News and Opinion from Sisters, Oregon
Land that has been a private preserve under the auspices of The Nature Conservancy (TNC) for the past 35 years may become public, to be administered and managed by the Sisters Ranger District.
TNC Director of Stewardship Derek Johnson told The Nugget that the organization intends making a donation of the 160-acre preserve in Stevens Canyon north of Sisters to the U.S. Forest Service in order to "move resources into places where they can have more impact."
Johnson said, "We regularly assess lands we own and how they can contribute to the goals that we have, the conservation objectives we are trying to achieve."
The property is an in-holding surrounded by lands administered by the Forest Service. Johnson said that TNC has worked with the Forest Service on many conservation projects in the area and, "this just seemed like a natural next step in our partnership."
Sisters District Ranger Ian Reid told The Nugget that "If acquired, the property would be managed with a conservation emphasis similar to adjoining public lands that are allocated as deer winter range in the Deschutes National Forest Land and Resource Management Plan." The area would likely be open to hunting.
Johnson does not expect significant changes in how the property is treated and that part of the donation involves "making sure that the conservation values of the property are maintained."
That is no comfort to Mark and Leslyn Grape, who have served as onsite caretakers for the property since 1998. They were given 90 days notice in March that they will have to leave the property, where they have lived in a stone cottage called Nature House, hand-built by the original donors Gil and Vivian Staender.
"Not only will we be losing our home of two decades, but Wildhaven as we know it will become public domain and cease to exist as it has for decades, a private property, established as a preserve and meant to protect the old-growth junipers, flora, fauna and all of the animals that reside here," Mark Grape wrote in a lengthy essay to The Nugget.
"All of the mothers who birth their children on the preserve, all of the wildlife that has been safe for decades, will now be threatened by the encroachment of the public.
The elk, bobcat, deer, badger, coyote, turkey, rabbit, ground squirrel, chipmunk, owl, nighthawk and many other species will be vulnerable to man's gun.
I have come home to a young male mountain lion laying up against the front of the Nature House watching the birds in the birdbath and have looked into the eyes of a two-year-old lion standing only feet away from me through a thin pane of glass.
In both instances, I did not see savage beasts with bared fangs; I saw innocent, curious, young cats.
All of these children of mother earth have only known safety here."
Johnson said that the Grapes "have been great people to work with. They've done a great job taking care of the property."
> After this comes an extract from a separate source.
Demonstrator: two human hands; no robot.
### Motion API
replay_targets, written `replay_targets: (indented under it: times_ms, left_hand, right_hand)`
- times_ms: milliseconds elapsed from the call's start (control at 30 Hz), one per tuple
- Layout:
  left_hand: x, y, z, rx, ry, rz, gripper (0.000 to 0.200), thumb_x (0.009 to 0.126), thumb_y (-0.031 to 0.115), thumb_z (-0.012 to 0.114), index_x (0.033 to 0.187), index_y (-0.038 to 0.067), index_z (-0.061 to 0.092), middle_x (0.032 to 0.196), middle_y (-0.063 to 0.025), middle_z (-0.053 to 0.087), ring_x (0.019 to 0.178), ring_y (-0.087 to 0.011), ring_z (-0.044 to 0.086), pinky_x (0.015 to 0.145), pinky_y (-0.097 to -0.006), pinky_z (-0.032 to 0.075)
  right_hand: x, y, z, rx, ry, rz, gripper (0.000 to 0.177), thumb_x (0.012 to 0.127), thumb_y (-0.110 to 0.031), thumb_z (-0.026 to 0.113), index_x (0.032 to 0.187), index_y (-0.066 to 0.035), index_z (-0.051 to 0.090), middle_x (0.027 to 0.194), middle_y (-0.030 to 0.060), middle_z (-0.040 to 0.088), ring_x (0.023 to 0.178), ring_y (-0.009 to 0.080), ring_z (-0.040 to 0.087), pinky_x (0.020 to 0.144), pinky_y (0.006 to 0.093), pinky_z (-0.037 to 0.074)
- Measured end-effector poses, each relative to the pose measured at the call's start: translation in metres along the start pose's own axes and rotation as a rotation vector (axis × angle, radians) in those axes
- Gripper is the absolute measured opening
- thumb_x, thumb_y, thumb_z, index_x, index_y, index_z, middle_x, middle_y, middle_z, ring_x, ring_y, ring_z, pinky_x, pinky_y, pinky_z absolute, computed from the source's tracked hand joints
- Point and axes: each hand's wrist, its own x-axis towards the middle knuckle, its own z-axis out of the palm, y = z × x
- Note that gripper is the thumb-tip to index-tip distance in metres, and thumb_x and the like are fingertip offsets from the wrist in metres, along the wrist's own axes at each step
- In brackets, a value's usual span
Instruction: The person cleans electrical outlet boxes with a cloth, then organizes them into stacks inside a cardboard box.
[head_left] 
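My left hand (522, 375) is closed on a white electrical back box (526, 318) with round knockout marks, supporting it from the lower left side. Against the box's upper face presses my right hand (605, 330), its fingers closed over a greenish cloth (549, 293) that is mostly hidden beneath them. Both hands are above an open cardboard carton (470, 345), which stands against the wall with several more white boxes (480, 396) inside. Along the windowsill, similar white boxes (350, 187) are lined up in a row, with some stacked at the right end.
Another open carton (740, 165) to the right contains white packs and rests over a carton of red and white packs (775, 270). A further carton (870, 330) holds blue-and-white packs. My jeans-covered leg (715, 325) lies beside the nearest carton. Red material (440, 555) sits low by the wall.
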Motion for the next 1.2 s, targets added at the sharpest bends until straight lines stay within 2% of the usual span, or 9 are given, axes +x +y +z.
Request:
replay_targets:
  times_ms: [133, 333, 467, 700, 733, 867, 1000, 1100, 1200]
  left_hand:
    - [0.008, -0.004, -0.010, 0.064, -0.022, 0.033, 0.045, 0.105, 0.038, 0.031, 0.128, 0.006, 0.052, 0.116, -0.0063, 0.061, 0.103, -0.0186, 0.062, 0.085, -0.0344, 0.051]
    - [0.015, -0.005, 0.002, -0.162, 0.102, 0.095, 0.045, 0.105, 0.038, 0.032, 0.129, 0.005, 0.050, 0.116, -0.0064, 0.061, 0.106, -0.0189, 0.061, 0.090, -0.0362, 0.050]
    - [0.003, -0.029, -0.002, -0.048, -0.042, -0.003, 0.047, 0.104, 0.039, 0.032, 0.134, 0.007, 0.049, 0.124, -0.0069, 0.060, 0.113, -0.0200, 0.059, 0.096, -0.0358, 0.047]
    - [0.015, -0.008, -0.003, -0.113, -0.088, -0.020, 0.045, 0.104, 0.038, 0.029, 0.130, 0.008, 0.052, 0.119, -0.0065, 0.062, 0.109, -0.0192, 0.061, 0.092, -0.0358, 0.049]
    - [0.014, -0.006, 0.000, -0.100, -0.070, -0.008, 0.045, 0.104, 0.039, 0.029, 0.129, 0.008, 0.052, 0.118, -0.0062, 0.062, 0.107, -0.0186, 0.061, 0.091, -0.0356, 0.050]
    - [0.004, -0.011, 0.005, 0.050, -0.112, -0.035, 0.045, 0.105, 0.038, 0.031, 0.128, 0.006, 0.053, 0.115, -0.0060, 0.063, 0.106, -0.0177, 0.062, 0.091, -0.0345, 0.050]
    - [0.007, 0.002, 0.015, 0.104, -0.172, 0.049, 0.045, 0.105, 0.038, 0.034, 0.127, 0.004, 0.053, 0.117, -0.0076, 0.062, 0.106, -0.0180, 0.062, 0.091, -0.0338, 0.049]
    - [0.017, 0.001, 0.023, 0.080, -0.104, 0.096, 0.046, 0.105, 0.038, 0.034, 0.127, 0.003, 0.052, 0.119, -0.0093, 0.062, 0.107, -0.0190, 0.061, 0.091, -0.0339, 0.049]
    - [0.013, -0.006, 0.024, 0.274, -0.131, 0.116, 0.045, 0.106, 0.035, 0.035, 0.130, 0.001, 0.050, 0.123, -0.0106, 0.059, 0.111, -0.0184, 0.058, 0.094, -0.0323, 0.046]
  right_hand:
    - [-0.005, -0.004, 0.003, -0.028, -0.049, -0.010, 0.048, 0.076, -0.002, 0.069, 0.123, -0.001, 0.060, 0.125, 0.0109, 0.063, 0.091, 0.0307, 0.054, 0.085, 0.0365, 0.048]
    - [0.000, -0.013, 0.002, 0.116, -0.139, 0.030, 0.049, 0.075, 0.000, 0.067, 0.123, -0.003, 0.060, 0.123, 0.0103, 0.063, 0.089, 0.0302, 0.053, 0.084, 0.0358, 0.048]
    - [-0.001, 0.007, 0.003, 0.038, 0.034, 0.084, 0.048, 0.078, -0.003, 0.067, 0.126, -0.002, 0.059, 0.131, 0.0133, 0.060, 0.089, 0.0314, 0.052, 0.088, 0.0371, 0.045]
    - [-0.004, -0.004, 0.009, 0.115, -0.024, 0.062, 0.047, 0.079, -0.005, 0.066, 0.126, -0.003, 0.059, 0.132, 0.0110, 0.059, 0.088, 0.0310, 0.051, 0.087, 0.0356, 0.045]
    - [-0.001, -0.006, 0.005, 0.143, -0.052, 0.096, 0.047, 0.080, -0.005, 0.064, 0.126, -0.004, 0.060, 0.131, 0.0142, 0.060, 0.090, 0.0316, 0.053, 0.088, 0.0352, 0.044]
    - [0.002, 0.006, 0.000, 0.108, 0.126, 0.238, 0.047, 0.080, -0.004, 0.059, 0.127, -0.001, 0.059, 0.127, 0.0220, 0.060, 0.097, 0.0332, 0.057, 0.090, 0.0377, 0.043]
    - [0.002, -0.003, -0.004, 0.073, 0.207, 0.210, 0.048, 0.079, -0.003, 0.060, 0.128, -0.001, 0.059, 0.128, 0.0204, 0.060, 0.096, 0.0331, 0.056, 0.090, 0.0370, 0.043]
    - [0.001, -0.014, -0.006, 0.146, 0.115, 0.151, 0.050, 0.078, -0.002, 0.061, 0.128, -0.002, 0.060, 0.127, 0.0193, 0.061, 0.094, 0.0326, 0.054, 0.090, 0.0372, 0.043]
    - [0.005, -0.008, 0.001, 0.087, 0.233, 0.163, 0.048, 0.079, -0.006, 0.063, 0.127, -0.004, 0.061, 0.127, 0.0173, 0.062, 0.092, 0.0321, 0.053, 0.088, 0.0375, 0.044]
In his letter, Grape asserted that the transfer of the land to the Forest Service violates the intent the Staenders had when they donated the property to TNC in 1983.
"We are well aware, as many others are, that neither Gil nor Vivian would have approved or allowed this transfer to occur," Grape wrote. "It would have angered Gil and broken Vivian's heart and if they had still been alive, they would have surely contested it. They did not want Wildhaven to be in the hands of a public entity, that's why they gave it to the TNC."
On that point, Johnson, he and TNC respectfully but strongly disagree with the Grapes.
"We strongly consider the intent of the donor," Johnson told The Nugget.
He said that TNC talked to Staender in 2014 (he died in 2016) and that Staender was aware of the possibility that TNC would donate the land to the Forest Service.
"We directly asked him if he was comfortable with transferring the property, including the building he built, to another conservation organization or agency," Johnson said.
The transfer is not yet underway, but Johnson said it is not too far off - and likely would be completed within this calendar year.
"If it's going to happen, it's not years down the road," he said.